▶ _EXERCISE AIM_: Every line of the records that contains the string "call" counts once; give the total and nothing else.

─── EXERCISE INPUT

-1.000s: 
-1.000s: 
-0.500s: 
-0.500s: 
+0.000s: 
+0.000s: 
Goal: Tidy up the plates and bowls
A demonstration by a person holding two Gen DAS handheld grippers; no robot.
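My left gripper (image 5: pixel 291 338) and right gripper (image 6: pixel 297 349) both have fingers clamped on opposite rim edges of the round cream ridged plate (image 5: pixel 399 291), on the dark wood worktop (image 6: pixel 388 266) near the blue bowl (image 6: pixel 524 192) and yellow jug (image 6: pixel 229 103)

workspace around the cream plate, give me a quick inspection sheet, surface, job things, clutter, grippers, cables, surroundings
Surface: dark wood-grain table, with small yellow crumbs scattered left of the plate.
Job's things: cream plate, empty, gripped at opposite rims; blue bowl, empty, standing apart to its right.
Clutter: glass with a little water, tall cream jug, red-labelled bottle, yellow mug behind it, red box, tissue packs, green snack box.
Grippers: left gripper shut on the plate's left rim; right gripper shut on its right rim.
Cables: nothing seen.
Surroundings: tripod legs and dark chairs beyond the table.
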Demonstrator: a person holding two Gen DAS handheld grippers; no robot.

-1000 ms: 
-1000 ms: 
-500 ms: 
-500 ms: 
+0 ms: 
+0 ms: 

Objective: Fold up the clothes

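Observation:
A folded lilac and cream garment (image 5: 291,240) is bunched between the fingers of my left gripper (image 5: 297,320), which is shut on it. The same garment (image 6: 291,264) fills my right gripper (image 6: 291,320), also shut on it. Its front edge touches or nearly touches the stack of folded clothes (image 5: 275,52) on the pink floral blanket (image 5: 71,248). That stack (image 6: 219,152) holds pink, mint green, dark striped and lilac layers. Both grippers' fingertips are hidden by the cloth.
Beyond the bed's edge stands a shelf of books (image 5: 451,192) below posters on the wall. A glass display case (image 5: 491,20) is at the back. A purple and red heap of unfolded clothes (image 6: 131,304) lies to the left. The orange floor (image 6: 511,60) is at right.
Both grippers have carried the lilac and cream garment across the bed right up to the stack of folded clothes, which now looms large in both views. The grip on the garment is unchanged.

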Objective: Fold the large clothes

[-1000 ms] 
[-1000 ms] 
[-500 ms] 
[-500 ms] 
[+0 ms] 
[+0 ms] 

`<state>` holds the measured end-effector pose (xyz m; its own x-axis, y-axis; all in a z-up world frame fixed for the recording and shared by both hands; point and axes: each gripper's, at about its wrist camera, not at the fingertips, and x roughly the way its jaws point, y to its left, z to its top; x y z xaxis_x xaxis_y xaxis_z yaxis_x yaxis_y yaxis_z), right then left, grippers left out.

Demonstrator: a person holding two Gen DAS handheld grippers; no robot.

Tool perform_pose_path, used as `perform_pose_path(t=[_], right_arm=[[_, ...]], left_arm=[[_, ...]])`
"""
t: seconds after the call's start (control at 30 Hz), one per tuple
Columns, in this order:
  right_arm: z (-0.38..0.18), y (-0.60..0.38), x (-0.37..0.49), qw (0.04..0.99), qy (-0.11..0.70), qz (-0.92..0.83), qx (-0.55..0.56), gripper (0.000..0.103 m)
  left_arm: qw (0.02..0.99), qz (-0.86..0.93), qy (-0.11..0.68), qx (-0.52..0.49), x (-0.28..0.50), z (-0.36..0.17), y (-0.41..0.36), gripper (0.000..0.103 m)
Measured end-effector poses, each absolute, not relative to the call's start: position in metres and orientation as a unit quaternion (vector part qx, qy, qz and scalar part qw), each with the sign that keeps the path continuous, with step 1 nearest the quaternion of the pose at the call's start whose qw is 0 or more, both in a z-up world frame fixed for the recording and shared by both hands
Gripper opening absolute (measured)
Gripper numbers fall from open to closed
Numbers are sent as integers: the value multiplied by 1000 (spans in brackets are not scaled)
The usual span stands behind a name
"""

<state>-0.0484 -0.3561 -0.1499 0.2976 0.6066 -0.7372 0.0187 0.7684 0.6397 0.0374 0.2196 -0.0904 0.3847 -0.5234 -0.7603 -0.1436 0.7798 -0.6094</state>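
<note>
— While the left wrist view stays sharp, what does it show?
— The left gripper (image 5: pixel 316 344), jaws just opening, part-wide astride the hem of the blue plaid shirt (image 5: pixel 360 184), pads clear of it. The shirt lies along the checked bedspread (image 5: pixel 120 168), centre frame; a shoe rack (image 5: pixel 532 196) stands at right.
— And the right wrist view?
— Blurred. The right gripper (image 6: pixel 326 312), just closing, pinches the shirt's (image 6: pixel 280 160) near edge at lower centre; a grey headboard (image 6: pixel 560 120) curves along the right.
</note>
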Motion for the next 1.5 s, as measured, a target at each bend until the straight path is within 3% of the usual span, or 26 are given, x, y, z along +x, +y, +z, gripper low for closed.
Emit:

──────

▶ _EXPECTED ANSWER_: 2